┌──
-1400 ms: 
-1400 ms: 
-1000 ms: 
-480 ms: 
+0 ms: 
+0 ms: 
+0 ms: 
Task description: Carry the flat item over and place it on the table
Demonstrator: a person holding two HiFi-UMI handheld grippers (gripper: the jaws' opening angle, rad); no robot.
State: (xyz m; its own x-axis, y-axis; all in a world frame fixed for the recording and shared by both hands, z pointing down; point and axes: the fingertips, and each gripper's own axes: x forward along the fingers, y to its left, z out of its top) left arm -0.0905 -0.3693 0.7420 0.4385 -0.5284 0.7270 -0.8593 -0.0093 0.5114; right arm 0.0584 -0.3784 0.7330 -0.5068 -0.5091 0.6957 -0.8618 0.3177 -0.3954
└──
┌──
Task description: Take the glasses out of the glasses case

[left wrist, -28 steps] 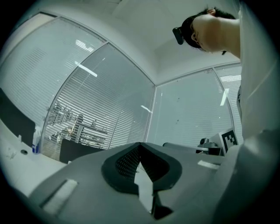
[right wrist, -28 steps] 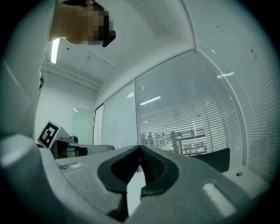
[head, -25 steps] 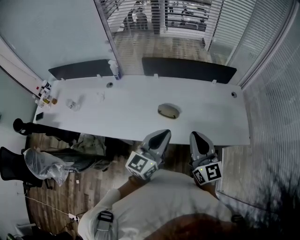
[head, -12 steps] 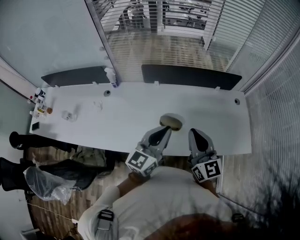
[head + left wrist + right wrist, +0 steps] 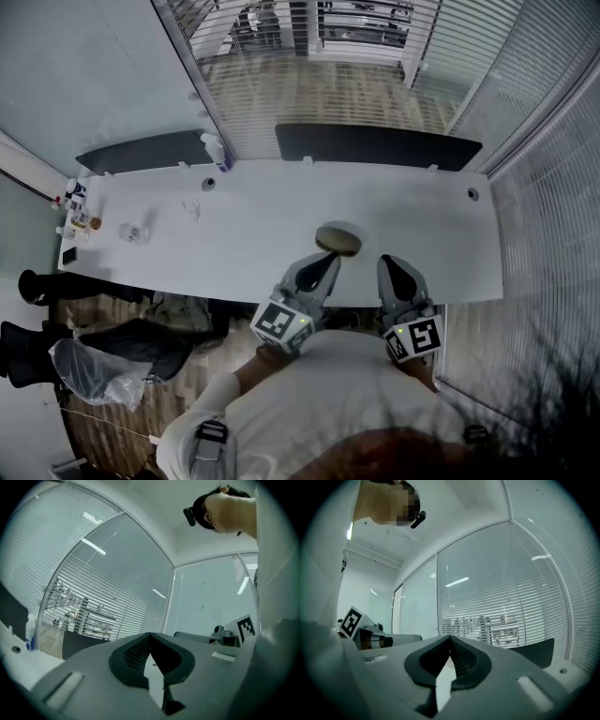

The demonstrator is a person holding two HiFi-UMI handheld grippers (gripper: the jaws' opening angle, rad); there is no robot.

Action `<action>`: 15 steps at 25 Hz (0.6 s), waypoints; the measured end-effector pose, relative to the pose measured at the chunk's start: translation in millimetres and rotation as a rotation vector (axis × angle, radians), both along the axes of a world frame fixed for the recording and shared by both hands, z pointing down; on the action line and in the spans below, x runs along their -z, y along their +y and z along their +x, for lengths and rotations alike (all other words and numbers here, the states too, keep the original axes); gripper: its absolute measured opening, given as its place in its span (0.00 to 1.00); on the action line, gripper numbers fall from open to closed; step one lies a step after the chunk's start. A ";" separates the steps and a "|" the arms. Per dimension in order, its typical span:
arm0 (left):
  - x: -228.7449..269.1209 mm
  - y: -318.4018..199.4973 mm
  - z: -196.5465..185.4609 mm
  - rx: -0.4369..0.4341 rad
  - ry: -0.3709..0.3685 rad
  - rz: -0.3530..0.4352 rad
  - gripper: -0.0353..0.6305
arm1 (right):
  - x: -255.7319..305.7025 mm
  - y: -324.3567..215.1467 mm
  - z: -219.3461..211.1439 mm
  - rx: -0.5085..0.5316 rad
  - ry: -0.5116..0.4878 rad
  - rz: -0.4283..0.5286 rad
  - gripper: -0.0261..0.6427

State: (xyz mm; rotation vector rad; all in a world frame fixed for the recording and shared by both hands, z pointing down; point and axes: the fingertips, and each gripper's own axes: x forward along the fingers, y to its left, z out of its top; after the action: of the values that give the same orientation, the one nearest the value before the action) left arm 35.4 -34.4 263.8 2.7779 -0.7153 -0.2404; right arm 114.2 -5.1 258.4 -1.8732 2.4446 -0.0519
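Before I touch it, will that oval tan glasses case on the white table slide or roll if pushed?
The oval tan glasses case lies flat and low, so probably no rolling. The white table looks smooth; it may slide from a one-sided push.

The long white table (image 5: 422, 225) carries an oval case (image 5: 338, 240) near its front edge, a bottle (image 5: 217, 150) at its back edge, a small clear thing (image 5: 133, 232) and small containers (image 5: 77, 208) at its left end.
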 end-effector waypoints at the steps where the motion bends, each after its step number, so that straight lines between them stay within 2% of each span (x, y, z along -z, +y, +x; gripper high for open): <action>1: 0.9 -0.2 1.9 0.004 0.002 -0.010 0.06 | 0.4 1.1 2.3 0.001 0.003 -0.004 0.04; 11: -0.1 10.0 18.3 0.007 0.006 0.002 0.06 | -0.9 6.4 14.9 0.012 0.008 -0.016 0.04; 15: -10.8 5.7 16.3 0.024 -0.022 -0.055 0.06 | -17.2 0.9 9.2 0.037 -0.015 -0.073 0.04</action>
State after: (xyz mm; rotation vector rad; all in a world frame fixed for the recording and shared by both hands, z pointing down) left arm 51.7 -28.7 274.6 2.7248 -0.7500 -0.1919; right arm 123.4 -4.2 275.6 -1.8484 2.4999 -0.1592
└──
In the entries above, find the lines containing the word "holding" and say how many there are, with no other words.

2